■ Requirement:
Starting at the line that holds "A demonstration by" and stopping at the line that holds "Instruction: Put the", restate the records below word for word, with both of those lines included.

■ Recorded information:
■ ■ ■
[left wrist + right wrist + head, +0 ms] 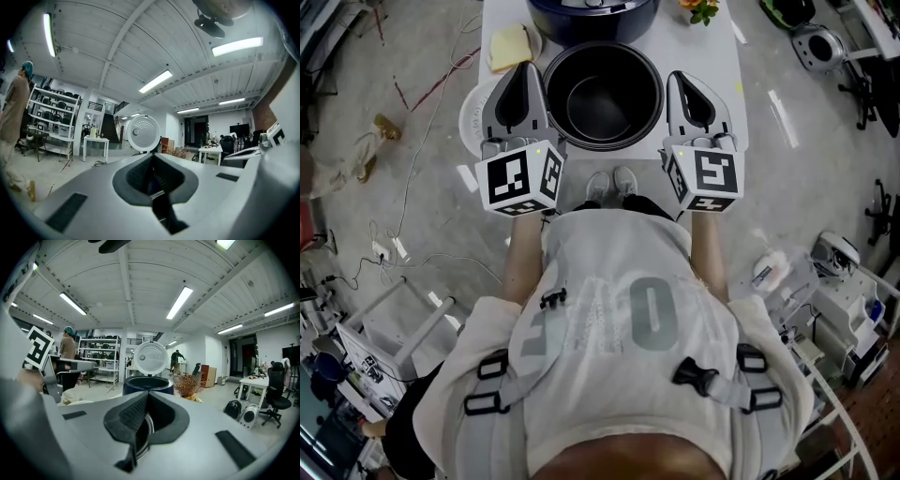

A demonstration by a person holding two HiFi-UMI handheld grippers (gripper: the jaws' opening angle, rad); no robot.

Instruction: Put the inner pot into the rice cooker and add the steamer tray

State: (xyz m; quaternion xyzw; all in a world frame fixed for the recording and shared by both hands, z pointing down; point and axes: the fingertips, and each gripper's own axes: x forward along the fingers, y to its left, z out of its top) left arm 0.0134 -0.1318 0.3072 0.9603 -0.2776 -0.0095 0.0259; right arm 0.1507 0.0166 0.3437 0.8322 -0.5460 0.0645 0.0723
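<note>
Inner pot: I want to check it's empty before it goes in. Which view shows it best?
The head view: it looks straight down into the inner pot, and nothing shows inside. Each gripper view shows only a sliver of its rim pinched between the jaws.

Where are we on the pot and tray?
Done: the rice cooker stands open. In hand: the left gripper and right gripper both clamp the rim of the inner pot, which is short of the cooker. Left: seat the pot, then add what looks like the steamer tray, white, beside the left gripper.
</note>
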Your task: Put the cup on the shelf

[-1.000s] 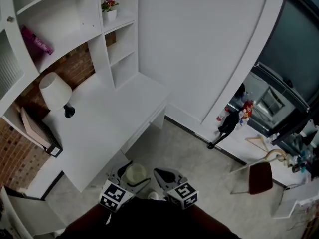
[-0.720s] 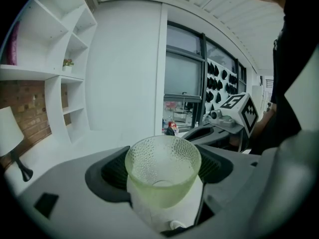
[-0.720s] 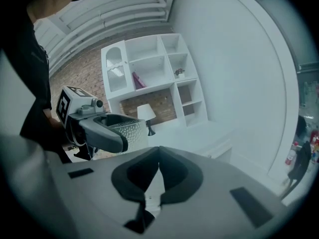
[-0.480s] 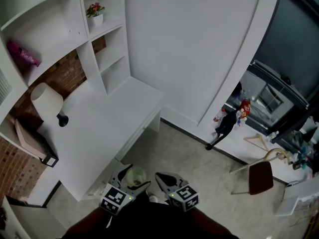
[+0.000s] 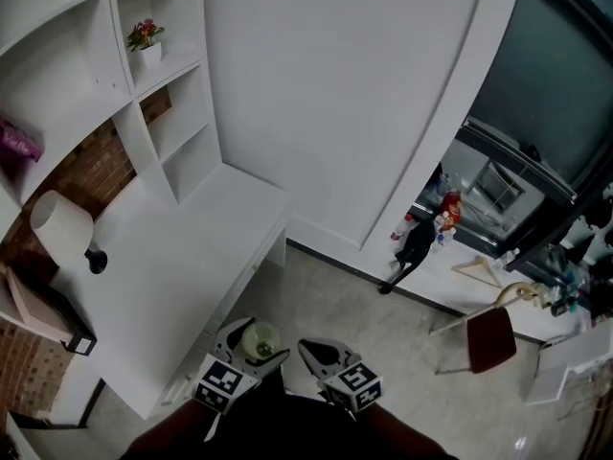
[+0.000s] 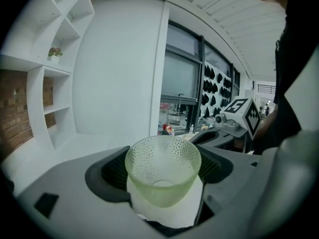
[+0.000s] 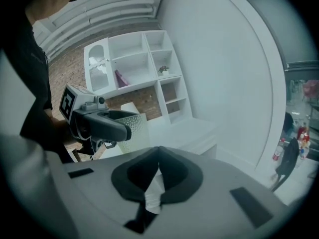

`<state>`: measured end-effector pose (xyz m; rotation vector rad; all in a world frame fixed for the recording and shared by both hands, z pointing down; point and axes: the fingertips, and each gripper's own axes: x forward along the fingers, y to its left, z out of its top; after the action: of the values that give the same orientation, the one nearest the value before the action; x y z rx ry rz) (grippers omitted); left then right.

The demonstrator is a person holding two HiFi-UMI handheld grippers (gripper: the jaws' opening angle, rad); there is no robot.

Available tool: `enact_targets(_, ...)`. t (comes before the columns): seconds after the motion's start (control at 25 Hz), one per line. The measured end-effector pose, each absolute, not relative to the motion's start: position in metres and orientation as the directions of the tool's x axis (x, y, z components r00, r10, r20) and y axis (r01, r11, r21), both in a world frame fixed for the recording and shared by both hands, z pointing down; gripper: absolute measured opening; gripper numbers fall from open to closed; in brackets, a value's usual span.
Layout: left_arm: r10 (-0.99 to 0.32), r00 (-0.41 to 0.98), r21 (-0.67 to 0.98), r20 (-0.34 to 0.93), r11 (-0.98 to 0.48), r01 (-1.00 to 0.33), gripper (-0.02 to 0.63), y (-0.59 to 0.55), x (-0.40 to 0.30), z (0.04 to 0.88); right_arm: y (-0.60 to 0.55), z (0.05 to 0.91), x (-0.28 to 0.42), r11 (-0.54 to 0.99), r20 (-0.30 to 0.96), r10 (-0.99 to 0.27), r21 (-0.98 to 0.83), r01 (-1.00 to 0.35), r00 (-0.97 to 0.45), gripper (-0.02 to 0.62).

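A pale green dimpled glass cup (image 6: 162,171) sits upright between the jaws of my left gripper (image 6: 163,169), which is shut on it. The head view shows that cup (image 5: 259,341) low in the picture, held over the floor just off the white desk (image 5: 182,257). My right gripper (image 5: 326,357) hangs beside it, shut with nothing between its jaws (image 7: 158,169). The white shelf unit (image 5: 163,113) rises at the upper left, with open cubbies above the desk. From the right gripper view, the cup (image 7: 133,131) shows behind the left gripper's jaw.
A white lamp (image 5: 62,228) stands on the desk's left part. A small potted flower (image 5: 146,41) sits in an upper cubby, a pink item (image 5: 14,147) on the left shelf. A curved white wall (image 5: 364,94) stands ahead; a red chair (image 5: 488,338) and clutter lie at the right.
The head view has swung rightward, so desk and shelves slide toward the left edge. Both grippers stay low in the picture, the cup still held.
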<state>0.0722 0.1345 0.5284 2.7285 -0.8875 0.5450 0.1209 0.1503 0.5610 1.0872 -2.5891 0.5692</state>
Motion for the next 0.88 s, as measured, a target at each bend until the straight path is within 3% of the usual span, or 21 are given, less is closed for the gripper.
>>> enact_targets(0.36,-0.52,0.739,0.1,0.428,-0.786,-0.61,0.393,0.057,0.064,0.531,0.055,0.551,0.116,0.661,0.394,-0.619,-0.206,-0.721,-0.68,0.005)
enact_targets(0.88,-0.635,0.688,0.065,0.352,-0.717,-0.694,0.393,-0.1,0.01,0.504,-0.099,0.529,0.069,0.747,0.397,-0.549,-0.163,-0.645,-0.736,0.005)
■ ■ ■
■ Written response:
A demonstration by a person holding two HiFi-UMI handheld grippers (gripper: the jaws' opening angle, rad); no robot.

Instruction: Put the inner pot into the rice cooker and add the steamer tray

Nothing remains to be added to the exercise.